= Exercise brief =
Output the listing below verbatim.

= Information supplied =
- Opening Delimiter -
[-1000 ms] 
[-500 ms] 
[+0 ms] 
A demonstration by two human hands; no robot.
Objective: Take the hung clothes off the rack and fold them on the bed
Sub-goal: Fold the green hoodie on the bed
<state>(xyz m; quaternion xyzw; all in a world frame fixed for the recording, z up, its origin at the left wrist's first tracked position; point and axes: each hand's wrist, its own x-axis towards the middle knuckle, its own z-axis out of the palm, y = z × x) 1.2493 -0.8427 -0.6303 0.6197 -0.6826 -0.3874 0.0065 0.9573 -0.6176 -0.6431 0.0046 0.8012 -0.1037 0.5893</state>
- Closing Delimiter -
= Answer space =
[-1000 ms] 
[-500 ms] 
[+0 ms] 
A demonstration by two human hands; no robot.
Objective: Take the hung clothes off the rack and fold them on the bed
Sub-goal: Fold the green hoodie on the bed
<state>(xyz m; quaternion xyzw; all in a world frame fixed for the recording, z up, its origin at the left wrist's first tracked position; point and axes: each hand's wrist, its own x-axis towards the middle knuckle, its own z-axis out of the palm, y = z × x) 1.2493 -0.8427 -0.6303 0.6197 -0.6826 -0.3874 0.0065 0.9573 -0.6176 -0.6431 0.0046 0.8012 -0.1037 0.5893</state>

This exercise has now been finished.